## PROBLEM DESCRIPTION
Transcribe the data below verbatim from the line with "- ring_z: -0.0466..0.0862" to the line with "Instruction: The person". Include both of those lines.

## PROVIDED MATERIAL
▶

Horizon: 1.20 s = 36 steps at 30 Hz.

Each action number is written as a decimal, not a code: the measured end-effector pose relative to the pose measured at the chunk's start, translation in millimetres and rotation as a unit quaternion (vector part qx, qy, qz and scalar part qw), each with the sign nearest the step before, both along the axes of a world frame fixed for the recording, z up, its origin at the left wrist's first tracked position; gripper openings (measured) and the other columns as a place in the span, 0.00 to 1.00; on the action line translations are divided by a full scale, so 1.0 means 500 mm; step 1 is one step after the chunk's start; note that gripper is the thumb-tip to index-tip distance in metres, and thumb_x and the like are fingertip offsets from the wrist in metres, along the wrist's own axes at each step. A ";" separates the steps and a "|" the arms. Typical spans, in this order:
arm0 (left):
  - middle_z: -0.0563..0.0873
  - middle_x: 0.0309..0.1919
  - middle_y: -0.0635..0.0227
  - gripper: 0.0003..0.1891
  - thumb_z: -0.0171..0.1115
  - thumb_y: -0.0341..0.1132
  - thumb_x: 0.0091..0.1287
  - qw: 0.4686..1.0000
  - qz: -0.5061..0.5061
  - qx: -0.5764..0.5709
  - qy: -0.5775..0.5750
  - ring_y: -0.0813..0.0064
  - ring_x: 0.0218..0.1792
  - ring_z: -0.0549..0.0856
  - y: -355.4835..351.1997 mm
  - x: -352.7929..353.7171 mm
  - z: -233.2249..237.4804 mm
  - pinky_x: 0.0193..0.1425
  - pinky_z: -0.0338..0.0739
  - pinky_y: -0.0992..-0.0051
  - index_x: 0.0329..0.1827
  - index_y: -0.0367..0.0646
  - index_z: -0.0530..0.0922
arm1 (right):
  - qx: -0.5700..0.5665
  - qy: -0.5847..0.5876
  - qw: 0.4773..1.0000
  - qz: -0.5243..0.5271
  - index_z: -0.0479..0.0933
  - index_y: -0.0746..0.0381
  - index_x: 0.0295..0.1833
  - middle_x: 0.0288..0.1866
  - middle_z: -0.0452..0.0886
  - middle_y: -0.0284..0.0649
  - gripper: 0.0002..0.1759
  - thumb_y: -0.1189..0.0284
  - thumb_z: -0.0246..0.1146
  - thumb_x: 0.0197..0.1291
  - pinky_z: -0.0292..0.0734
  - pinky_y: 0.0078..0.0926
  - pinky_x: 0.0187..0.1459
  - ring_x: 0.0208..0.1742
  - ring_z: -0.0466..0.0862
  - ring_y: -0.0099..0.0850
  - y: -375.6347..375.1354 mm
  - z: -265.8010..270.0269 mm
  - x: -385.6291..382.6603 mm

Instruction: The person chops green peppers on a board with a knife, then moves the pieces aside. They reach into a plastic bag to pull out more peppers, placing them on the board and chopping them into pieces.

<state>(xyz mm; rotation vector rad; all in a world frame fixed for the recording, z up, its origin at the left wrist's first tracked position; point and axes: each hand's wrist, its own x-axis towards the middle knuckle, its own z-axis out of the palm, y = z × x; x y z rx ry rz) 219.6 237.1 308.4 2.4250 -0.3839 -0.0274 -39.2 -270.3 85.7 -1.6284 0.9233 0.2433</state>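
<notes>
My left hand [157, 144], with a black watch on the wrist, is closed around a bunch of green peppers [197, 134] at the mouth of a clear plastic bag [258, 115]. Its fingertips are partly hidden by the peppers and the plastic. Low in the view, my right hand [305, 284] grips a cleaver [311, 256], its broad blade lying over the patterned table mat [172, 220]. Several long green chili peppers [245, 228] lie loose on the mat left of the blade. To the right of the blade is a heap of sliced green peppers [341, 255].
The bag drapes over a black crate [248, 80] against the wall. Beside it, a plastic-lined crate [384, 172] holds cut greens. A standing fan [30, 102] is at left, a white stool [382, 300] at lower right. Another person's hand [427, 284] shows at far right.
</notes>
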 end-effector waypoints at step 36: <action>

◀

## RESPONSE
  - ring_z: -0.0466..0.0862
  - ring_y: -0.0099..0.0850
  - y: -375.6347..375.1354 mm
  - z: -265.8010..270.0269 mm
  - x: -385.6291..382.6603 mm

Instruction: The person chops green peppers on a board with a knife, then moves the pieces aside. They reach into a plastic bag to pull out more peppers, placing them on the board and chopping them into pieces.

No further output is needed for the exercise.